Se invece si è capaci di costruire dei racconti, delle storie che tocchino la vita delle persone – perciò si parla sì di politica, ma si parla di temi che hanno avuto uno spazio ampio nel dibattito giovanile, come il DDL Zan – le cose cambiano. Per esempio, noi abbiamo raccontato le storie delle elezioni presidenziali con Marco Damilano e tantissimi giovani hanno seguito il podcast: si sono sfiorati i 400 mila ascolti.

Oppure, prendiamo Cecilia Sala, una ragazza giovane che ogni giorno racconta la storia dal mondo ed è stata sei settimane in Ucraina. Ci sono più di 20 mila persone ventenni che la ascoltano ogni giorno. Questo ci dice che è un problema di formati e di mezzi narrativi, che vanno aggiornati.  

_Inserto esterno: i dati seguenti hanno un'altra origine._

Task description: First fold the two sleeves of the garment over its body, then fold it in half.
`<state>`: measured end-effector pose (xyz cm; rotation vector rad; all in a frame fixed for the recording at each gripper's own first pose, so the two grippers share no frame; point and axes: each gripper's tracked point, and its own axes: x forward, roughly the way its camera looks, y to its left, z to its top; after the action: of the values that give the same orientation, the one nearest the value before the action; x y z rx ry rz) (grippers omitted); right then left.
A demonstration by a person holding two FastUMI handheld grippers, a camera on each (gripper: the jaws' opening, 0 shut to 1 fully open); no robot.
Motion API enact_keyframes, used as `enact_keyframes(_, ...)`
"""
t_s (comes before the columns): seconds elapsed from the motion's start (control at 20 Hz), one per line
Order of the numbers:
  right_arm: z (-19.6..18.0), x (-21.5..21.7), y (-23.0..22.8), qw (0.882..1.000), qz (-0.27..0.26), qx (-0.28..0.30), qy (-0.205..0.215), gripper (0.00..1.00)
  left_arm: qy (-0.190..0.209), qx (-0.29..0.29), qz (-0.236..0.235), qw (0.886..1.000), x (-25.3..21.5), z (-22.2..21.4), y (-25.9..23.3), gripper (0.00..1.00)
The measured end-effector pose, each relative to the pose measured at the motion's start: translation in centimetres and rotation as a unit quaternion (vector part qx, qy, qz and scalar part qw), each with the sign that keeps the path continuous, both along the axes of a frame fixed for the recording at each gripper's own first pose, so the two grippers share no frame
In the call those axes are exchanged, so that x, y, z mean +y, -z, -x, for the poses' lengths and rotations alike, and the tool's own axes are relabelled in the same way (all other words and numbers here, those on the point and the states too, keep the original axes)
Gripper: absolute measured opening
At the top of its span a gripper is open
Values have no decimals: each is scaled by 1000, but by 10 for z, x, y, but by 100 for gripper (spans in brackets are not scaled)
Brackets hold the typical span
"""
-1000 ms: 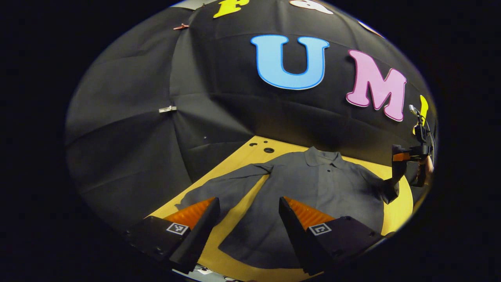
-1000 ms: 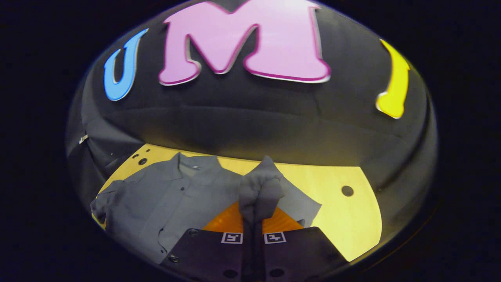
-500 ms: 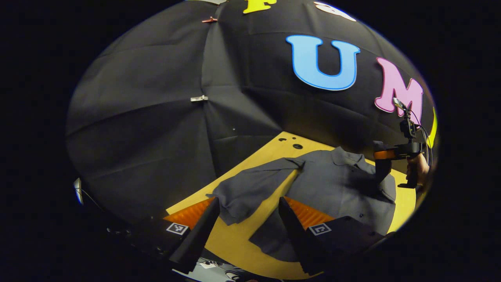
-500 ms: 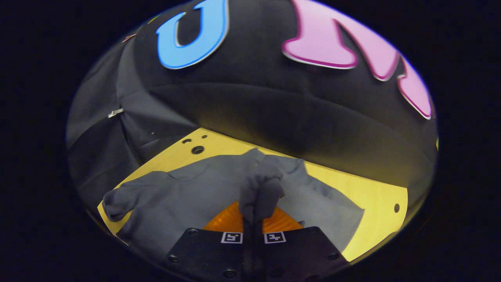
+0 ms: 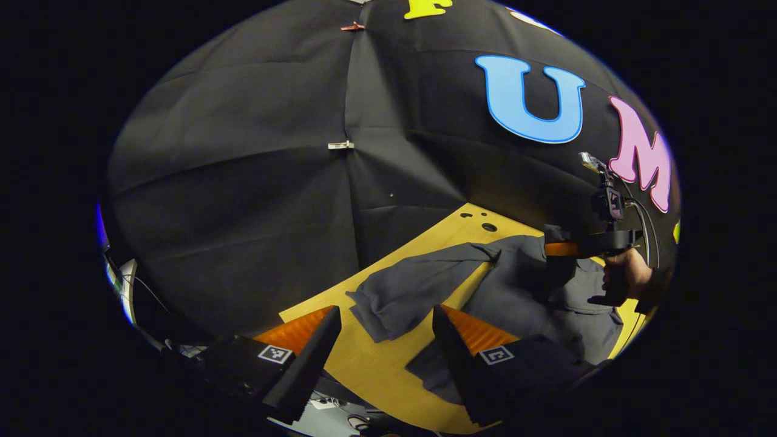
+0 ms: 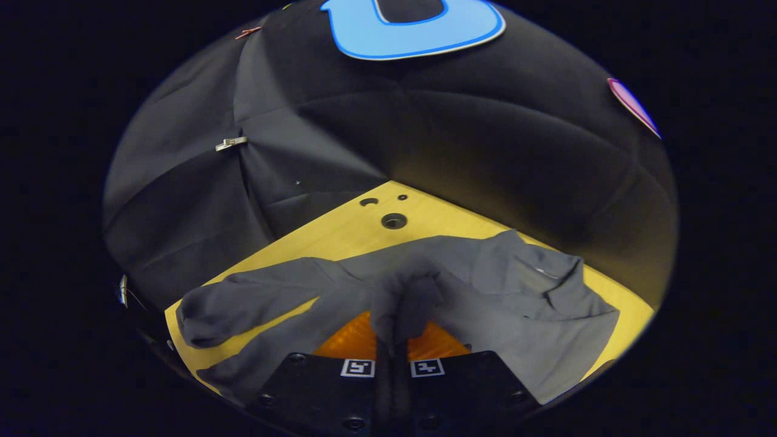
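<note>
Right gripper (image 6: pixel 393 337): jaws closed together on a bunched fold of the shirt's right sleeve (image 6: pixel 405 297), held above the shirt's body.
Left gripper (image 5: pixel 385 331): jaws wide apart, holding nothing, hanging over the bench with the left sleeve's cuff between the fingers at 12 o'clock.
Shirt (image 6: pixel 522 303): a grey collared garment, spread on the bench; collar toward 2 o'clock in the right gripper view.
Left sleeve (image 5: pixel 413 288): stretched flat and unfolded, reaching toward 8 o'clock from the shoulder in the left gripper view.
Bench (image 5: pixel 364 364): yellow wood, with round holes near its far corner.
Hand (image 5: pixel 625 276): at 3 o'clock in the left gripper view, gripping the right gripper's handle above the shirt.
</note>
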<state>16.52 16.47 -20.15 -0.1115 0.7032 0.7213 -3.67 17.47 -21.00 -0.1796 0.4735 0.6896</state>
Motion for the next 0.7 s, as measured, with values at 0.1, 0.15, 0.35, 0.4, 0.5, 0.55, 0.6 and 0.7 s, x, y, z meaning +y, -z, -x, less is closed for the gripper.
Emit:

Dopo la recente acquisizione di Will Media, poi, la community di Chora Media si è allargata fino a comprendere oltre 2 milioni di persone. È una buona audience alla quale far arrivare il messaggio di The Global Fund. 

Sì, meno male. Speriamo. 

Conclusione: finisce qui l’intervista con Mario Calabresi

Chiudiamo – ringraziando di cuore il CEO di Chora Media Mario Calabresi per l’intervista e la disponibilità – con una citazione della definizione d’autore del vocabolario della lingua italiana Zingarelli 2016, stesa dallo stesso Calabresi. «La curiosità è la migliore vaccinazione contro il pessimismo, l’accidia e la noia, le malattie più pericolose del nostro tempo». Tubercolosi, TBC, Covid. In fondo, sono tutte malattie curabili. Non sarà l’indifferenza la malattia più letale del nostro secolo?